En Chile, agregó, el fenómeno ha ido en aumento progresivo, registrando un alza del 10 % en denuncias durante 2024, con 8.509 casos, concentrados principalmente en maltrato entre estudiantes y agresiones físicas.
Redes sociales y exposición al riesgo
La profesional también apuntó al rol de las plataformas digitales en la propagación de conductas violentas.
“Los niños y jóvenes pasan entre tres y cuatro horas diarias conectados a redes sociales, lo que aumenta su exposición a contenidos que pueden legitimar la violencia”, explicó.
Además, advirtió sobre la existencia de comunidades virtuales donde se difunden discursos y conductas que podrían ser replicadas por adolescentes.
Claves para enfrentar el ciberacoso
Desde la PDI recalcaron la importancia de reunir evidencia en casos de amenazas o acoso digital.
Entre las principales recomendaciones destacan:
- Guardar capturas de pantalla, enlaces y nombres de usuario.
- Realizar la denuncia en la PDI o el Ministerio Público.
- Informar de inmediato al establecimiento educacional.
También se enfatizó que no se debe intentar identificar ni confrontar a los responsables, ni exponerlos en redes sociales, ya que esto puede entorpecer las investigaciones e incluso constituir otros delitos.
Rol clave de padres y comunidad educativa
Respecto a la prevención, el subprefecto Villalobos subrayó la importancia del control parental.
“Un control parental efectivo permite saber con quién interactúan los menores, tanto en redes sociales como en videojuegos”, sostuvo.

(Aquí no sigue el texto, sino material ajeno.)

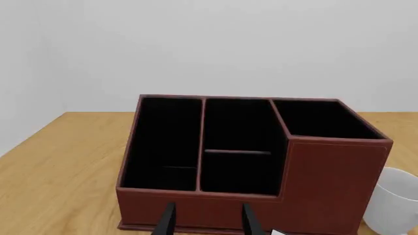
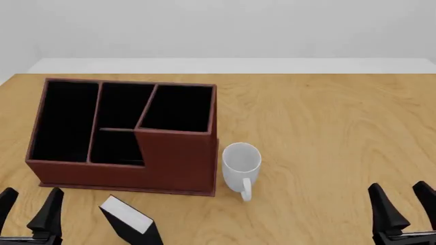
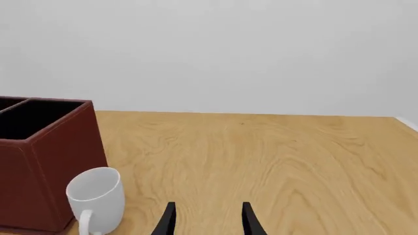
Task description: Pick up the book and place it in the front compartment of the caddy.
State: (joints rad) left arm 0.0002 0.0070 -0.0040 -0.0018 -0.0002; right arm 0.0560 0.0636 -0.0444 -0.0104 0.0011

Por su parte, la psicóloga Saavedra explicó que no existe una única señal de alerta frente al bullying, pero sí cambios conductuales que deben ser observados.
“Es importante considerar cambios como mayor reclusión, menor sociabilización o falta de adherencia al sistema escolar”, indicó.
Asimismo, añadió que algunos menores pueden no evidenciar síntomas claros, pero sí presentar menor disposición al diálogo o ausencias reiteradas.
Importancia de la prevención y protocolos
Finalmente, la PDI reiteró la necesidad de que los establecimientos educacionales mantengan activos sus protocolos de seguridad, en coordinación con las autoridades.
La institución hizo un llamado a la comunidad a no tener temor de denunciar, recalcando que este tipo de delitos ha ido en aumento, pero que es posible identificar a los responsables mediante el trabajo especializado.